According to the World Jewish Congress, the former Czechoslovak dissident-turned-president has clarified that his visit to Salzburg will not be an official trip and that he will have no official or private meetings with Waldheim.

Havel and West German President Richard von Weizsacker had been invited to Salzburg to participate in the opening ceremonies of the famous music festival there, which are being held Thursday.

It was not clear Tuesday whether von Weizsacker would cancel his planned meeting with the Austrian president, who has been largely ostracized by Western leaders since his World War II service in the German army came to light. Waldheim served as an intelligence officer in an army unit linked to atrocities in the Balkans.

In Bonn, an aide to the president said Monday that he was planning to go ahead with the controversial meeting, despite vehement protests from Jewish citizens there.

In Washington, however, an official at the West German Embassy said Tuesday that a private meeting was not scheduled. The official said the embassy would not have further information on the subject from Bonn until Wednesday.

In Los Angeles, meanwhile, the Simon Wiesenthal Center reported a different version of events.

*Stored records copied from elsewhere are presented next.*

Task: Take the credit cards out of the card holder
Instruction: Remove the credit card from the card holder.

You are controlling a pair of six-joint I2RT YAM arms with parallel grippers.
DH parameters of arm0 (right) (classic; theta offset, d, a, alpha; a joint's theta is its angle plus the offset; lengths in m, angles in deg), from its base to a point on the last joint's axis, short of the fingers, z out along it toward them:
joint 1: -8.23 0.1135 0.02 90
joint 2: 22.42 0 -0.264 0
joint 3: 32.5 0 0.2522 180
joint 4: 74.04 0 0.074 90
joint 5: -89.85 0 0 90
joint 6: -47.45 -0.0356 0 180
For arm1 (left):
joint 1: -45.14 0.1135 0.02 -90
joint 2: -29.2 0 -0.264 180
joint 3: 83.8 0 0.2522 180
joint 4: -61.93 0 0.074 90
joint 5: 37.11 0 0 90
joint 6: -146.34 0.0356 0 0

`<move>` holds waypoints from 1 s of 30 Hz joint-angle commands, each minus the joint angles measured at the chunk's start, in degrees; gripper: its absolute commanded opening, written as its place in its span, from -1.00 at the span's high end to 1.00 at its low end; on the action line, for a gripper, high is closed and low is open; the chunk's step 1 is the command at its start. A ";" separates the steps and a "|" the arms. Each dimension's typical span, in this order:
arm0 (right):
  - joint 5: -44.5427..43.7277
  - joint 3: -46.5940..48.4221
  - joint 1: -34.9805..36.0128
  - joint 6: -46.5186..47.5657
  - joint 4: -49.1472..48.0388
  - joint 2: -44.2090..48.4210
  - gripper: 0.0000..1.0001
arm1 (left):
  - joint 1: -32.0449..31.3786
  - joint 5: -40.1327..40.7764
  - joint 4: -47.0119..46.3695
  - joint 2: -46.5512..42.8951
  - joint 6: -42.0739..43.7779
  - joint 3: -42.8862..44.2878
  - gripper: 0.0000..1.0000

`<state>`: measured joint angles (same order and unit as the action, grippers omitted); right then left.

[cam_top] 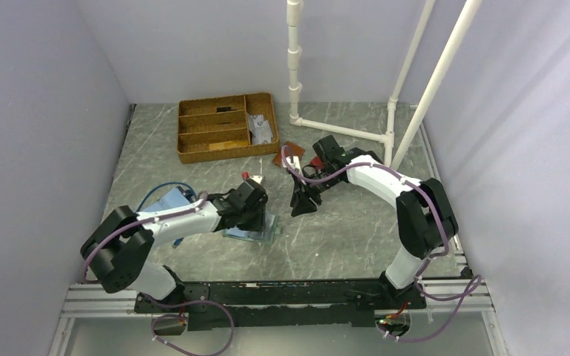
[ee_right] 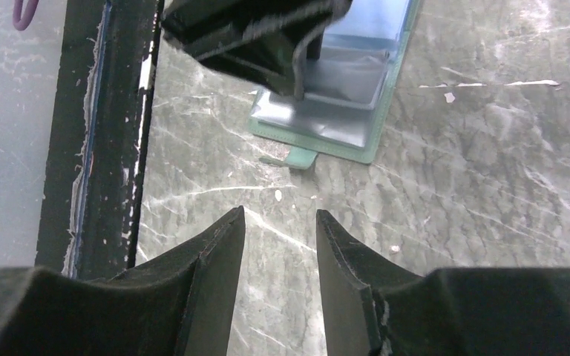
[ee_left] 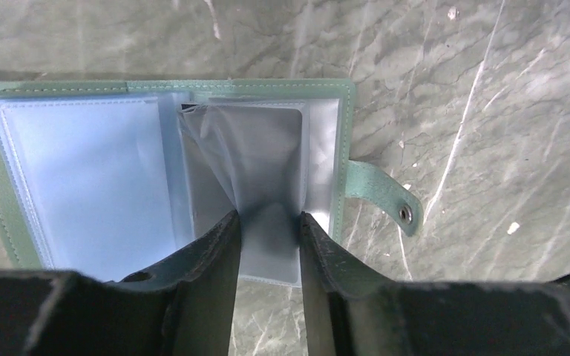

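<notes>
- The grey marbled table (cam_top: 356,230) carries the job. The card holder (ee_left: 89,170) lies open and flat on it in front of the left arm, well apart from the wicker tray (cam_top: 193,144) at the back.
- The left gripper (ee_left: 269,230) is down on the holder's right half. Its jaws stand partly apart, one on each side of a raised clear sleeve (ee_left: 260,148), and both seem to touch the sleeve's edges. I cannot tell whether they actually pinch it.
- The right gripper (ee_right: 280,245) hovers just beside the holder, on the strap side. Its jaws are partly apart, with only bare table between them, and it holds nothing.
- The step in hand looks like getting hold of one sleeve leaf so that a card can be drawn out of it.
- To do this well, the grip should take the card itself and not only the soft plastic, which would just buckle. The pull should run along the pocket's open end. The free claw could press down on the holder's green border so the whole holder does not lift with the card.
- The credit cards (ee_left: 267,245) are not out. A greyish rectangle inside the raised sleeve is probably one, though the plastic blurs it.
- The snap strap (ee_left: 382,199) lies loose on the table at the holder's right edge, out of the way.
</notes>
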<state>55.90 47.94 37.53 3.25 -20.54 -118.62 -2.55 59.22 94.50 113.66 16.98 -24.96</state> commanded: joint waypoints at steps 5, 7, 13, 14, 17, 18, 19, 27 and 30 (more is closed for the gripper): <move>2.13 1.25 2.62 -4.85 -3.79 -2.36 0.16 | 6.38 -6.92 -1.73 -8.04 -1.56 -4.97 0.40; 2.21 1.47 3.13 -5.99 -4.26 -3.20 0.16 | 7.50 -7.06 -0.93 -9.59 -1.13 -5.25 0.48; 2.31 1.93 4.05 -8.56 -5.39 -5.12 0.17 | 10.62 -7.19 2.09 -13.21 -0.18 -6.11 0.79; 2.35 2.01 4.14 -9.02 -5.58 -5.46 0.17 | 11.08 -7.26 2.33 -13.82 -0.13 -6.33 0.86; 2.84 2.18 4.46 -10.93 -6.50 -6.19 0.17 | 12.14 -8.22 2.66 -15.42 0.03 -6.70 0.98; 3.32 2.23 4.51 -12.22 -6.89 -6.57 0.17 | 12.43 -8.71 2.44 -15.79 0.14 -6.82 1.00; 3.94 2.23 4.61 -13.36 -7.53 -6.87 0.17 | 12.71 -9.44 2.17 -16.16 0.04 -6.91 1.00; 8.59 1.35 4.80 -31.32 -18.60 -7.73 0.24 | 13.40 -15.89 -4.96 -15.62 -1.78 -8.46 1.00; 7.81 0.57 4.80 -37.57 -22.65 -7.34 0.33 | 13.42 -18.15 -8.32 -14.22 -2.80 -9.09 1.00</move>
<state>61.15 48.05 42.19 -22.93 -34.41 -126.71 10.61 45.82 93.12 98.47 15.98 -33.59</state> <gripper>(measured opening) 0.373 0.229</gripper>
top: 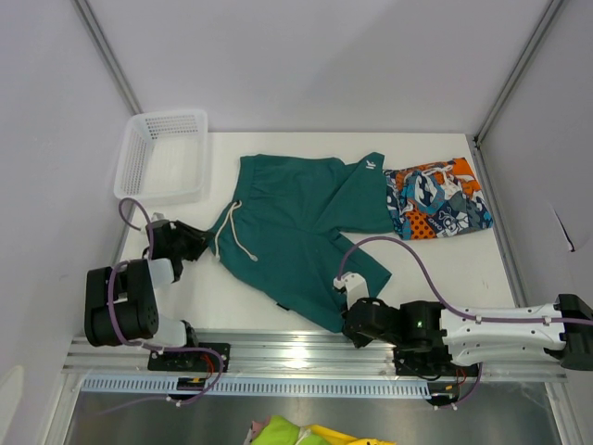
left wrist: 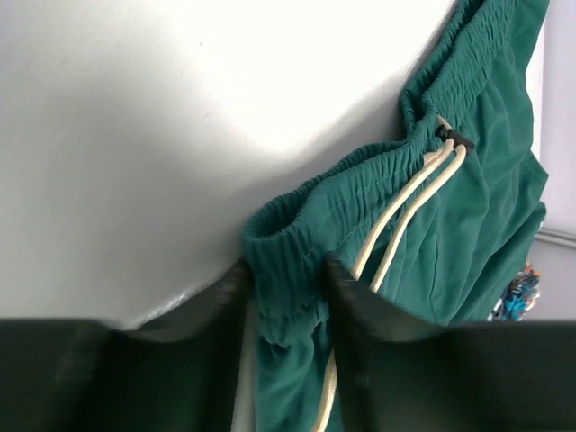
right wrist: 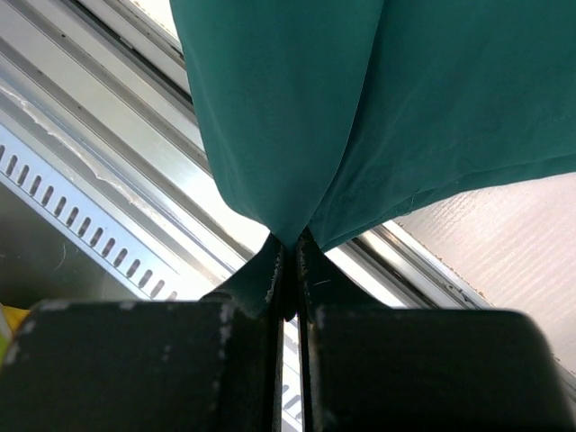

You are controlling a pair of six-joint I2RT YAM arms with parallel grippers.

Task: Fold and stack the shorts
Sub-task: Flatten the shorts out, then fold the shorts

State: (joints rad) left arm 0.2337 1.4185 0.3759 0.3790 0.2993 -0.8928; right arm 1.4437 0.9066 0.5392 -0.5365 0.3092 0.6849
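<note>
The plain dark teal-green shorts (top: 296, 227) lie spread across the middle of the white table, white drawstring (top: 233, 234) at their left waistband. My left gripper (top: 206, 247) is shut on the waistband's elastic edge (left wrist: 286, 270), with the drawstring (left wrist: 405, 216) running beside the right finger. My right gripper (top: 347, 320) is shut on a leg hem corner (right wrist: 290, 225) at the table's front edge. The patchwork print shorts (top: 437, 198) lie folded at the back right, partly under the green pair.
A white mesh basket (top: 163, 156) stands at the back left corner. A metal rail (top: 306, 350) runs along the table's front edge, also in the right wrist view (right wrist: 117, 171). Yellow-green fabric (top: 296, 432) lies below the rail.
</note>
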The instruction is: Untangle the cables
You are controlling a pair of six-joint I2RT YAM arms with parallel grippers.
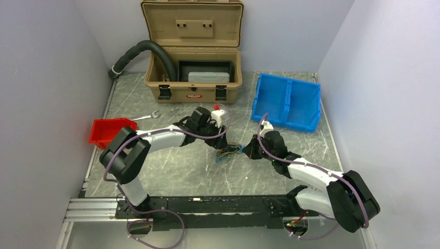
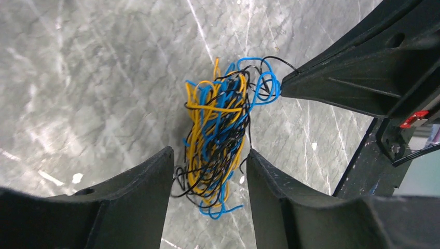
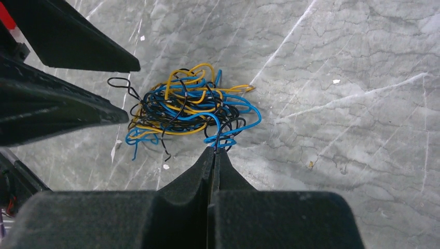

The center said Havel had told Nazi-hunter Simon Wiesenthal last week in Prague that he had never planned to meet either in an official capacity or privately with Waldheim.

Havel said he had been invited to address the music festival two years ago when he was still a dissident under the former Czechoslovak Communist regime, and that the invitation had not come from Waldheim.

A MAJOR DIPLOMATIC SNUB

Whether it was or was not a cancellation, Havel’s decision not to meet with Waldheim is a major public snub to the Austrian president, as it is normal diplomatic courtesy for a visiting head of a friendly state to greet a country’s titular chief officially.

The visit, had it occurred, would have been a significant feat for Waldheim, who has had little success breaking out of his diplomatic isolation since his election some three years ago.

“A meeting of this type would politically rehabilitate Waldheim at a point where it is questionable whether he will continue to be president,” said Rabbi Abraham Cooper, associate dean of the Simon Wiesenthal Center.

Jewish organizations in the United States, Canada and Europe had voiced their alarm at the possible meeting.

B’nai Brith Canada had written letters to both von Weizsacker and Havel urging them to cancel any scheduled meeting with Waldheim, which they termed “deeply disturbing, inappropriate and insensitive.”

The WJC also had been pressuring the two statesmen to rethink the meeting. “It would send the wrong signal on the eve of German reunification for a German statesman to meet with an unrepentant Nazi,” said Elan Steinberg, executive director of the WJC.

Von Weizsacker received numerous letters from West German Jews urging him to stay away from the meeting.

And an American Jewish protest group called the Coalition of Concern was to leave Tuesday for West Berlin and Salzburg to protest the meeting.

(JTA correspondent David Kantor in Bonn contributed to this report.)